Le smagliature in gravidanza sono strisce rossastre che compaiono dal quarto mese in poi sul pancione e sul seno, causate dall'eccessiva tensione della pelle e dalla rottura dell fibre di tessuto connettivo sottocutaneo.

Le smagliature si formano perché le fibre del collagene, una proteina cutanea, si rompono a causa della tensione della pelle o delle alterazioni ormonali che turbano le fibre.

Smagliature in gravidanza: chi è più soggetto?

È indirettamente, un problema circolatorio, e ciò spiegherebbe come mai alcune donne siano più soggette di altre a soffrirne: specialmente nell'ultimo periodo di gravidanza il sangue irrora una superficie più estesa, la pelle viene nutrita quindi in modo insufficiente, e perde elasticità. Normalmente ne soffrono tre donne su cinque e compaiono maggiormente sull'addome, ai lati del seno o sui fianchi, ovvero nelle zone in cui normalmente si prende peso durante la gravidanza. Inizialmente si manifestano attraverso striature rossastre che, alcuni mesi dopo il parto, diventano griagiastre o bianche.

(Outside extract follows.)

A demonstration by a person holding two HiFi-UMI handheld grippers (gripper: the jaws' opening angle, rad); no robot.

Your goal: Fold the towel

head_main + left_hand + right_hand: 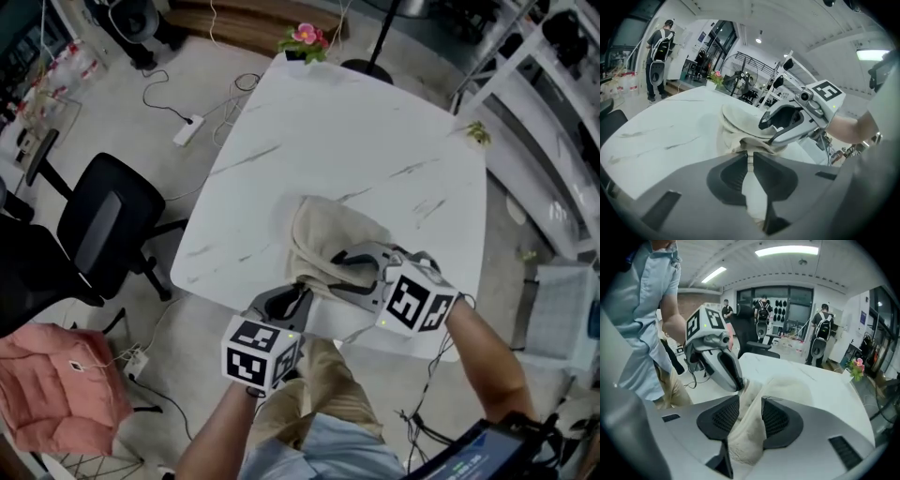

Le smagliature compaiono più frequentemente nelle donne le cui madri ne hanno sofferto in gravidanza, se la gravidanza è multipla o se si aumenta di peso molto velocemente.

Smagliature in gravidanza: come prevenirle?

Per evitareprevenire la comparsa delle smagliature non esistono cure miracolose, ma seguendo alcuni accorgimenti si potrà cercare di contenerle o di provare a porvi rimedio.

In commercio esistono creme a base di ormoni che possono migliorare le condizione della pelle, ma il risultato ottenuto è dovuto soprattutto all'azione meccanica: è consigliabile evitare l'impiego di sostanze ormonali e massaggiarsi, con movimenti simmetrici e costanti, usando olio di mandorle dolci, olio d'oliva o una pomata al simphytum T.M. Ottimo prevenivo restano ginnastica e esercizio fisico: muscoli tonificati alleviano la tenzione addominale.